Now, we also have entered the new era of web 2.0, so the navigation needs to enhanced in some way and made unique. So, here are some of the best navigation menus that follow these principles.

Alexarts

Candybar

Club Sites

Tutorial9

Attack of the Web

Sushi & Robots

Delibar

Gap Medics

Thibaud

Getraenke-Krukal

Mission Bicycle Company

Oink!

Clearleft

GETINVISION

Southern Media

Curious Generation Group

Utahtravel

f claire baxter

Gpacheco

Narwhal.
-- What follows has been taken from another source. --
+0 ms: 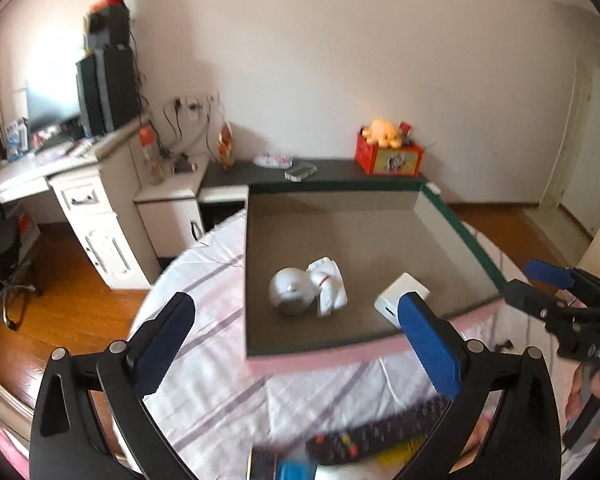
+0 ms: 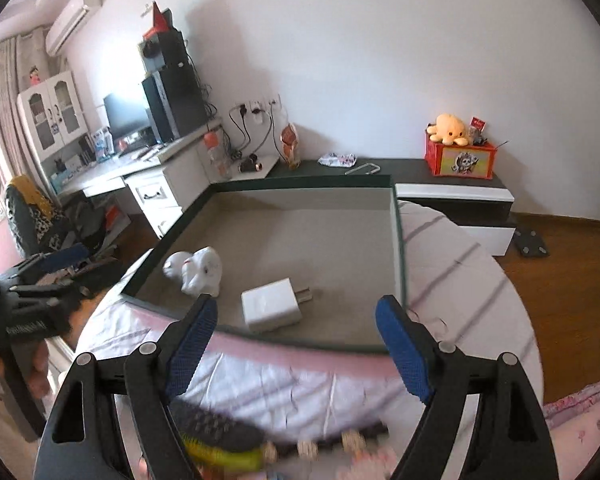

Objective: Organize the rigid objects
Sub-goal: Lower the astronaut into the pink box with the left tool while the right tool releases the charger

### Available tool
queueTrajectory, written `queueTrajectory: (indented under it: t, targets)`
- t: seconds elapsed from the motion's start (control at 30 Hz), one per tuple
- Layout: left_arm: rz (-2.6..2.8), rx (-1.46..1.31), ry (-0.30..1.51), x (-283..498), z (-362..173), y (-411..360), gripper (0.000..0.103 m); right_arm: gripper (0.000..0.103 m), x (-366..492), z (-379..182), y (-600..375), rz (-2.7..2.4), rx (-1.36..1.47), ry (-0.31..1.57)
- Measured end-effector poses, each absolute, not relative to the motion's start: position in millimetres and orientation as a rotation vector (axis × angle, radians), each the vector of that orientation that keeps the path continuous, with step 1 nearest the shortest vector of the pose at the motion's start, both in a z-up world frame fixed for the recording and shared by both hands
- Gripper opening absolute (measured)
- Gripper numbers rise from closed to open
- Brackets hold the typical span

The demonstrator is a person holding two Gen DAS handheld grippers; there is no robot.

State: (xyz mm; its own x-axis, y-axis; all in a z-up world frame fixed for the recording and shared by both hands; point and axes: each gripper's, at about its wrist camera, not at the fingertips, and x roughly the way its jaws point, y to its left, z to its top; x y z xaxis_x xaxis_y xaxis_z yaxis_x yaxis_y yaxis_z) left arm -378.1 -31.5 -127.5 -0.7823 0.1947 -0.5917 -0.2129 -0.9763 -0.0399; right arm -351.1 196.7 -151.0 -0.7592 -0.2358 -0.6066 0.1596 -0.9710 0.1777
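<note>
In the tray (image 2: 396, 248): glossy rounded figurine (image 2: 198, 270).

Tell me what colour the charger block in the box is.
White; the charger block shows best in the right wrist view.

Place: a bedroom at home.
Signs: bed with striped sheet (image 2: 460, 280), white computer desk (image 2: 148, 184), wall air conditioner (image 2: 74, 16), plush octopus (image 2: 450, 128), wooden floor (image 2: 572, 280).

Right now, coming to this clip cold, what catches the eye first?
The big shallow box on the striped bedcover dominates, holding a white astronaut figurine lying near its left wall and a white charger plug near its front edge. Both the left gripper and right gripper hang open and empty before it.
</note>
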Motion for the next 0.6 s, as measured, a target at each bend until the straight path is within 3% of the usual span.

Co

Jason Dorn

Delete

Jeffrey Sarmiento

Small Stone Recordings

Cassys Design

HANDCRAFTED CSS

Christmas Tweets

Ballpark

Custom Tshirts UK

XIXI NO BANHO

Microsoft

Carsonified

AdaptD

Sky Larkin

Ctrln

Lucia Soto

Dreamling

Neotelos

Gisele Jaquenod

Artcore-Illustrations

Mystery Tin

Netwise

Loodo

Tapbots

Checkout

Somos la pera limonera

marcusK

Joe Nyaggah

DFW Usability Professionals’ Association

Mailchimp

Web Design NJ

JP3 DESIGN

LemonStand

MetaLab

MacRabbit

Yorkdale

Jiri Tvrdek

Flicka

Graphik

Dreamer Lines

PixelResort

N.Design Studio

Media Temple

Kulturbanause

Diego Latorre

Fluxiom

Apple

Culinaryculture

Yodaa

Mimeo

Dpivision

Adidas

tap tap tap

Serigraphics

Mint

Inspire Image Design Labs

Lomotek Polymers

Jarnheimer Productions

Bert Timmermans

Kevadamson

Redvelvetart

Pampaneo

Taufiq Ridha

The Invoice Machine

The Great Bearded Reef

Ashes & Milk

Boloco

Freckle

Gugafit

BambooBali Arquitetura em Bambu

Indofolio

Elitewebmaster

ARIN s. r. o.

Stone Skipper

Global Creative Designs

David Hellmann

Dragon Interactive

Conclusion

As you can see, the examples were excellent and each was outstanding because it was unique. They look and follow the new trends of web 2.0. Many designers showed their creative side and displayed show magnificent navigation menus. Designers made it visually attractive so users are instantly drawn towards it.

The navigation menus are not cluttered and some navigation menus go in more detail by providing more sub-categories. I hope you got inspiration on navigation menus from this post and will apply these principles to make your website look better. This post is proudly sponsored by Sponsor: Windows 8 Themes. Please feel free to share your favorite ones in the comments below.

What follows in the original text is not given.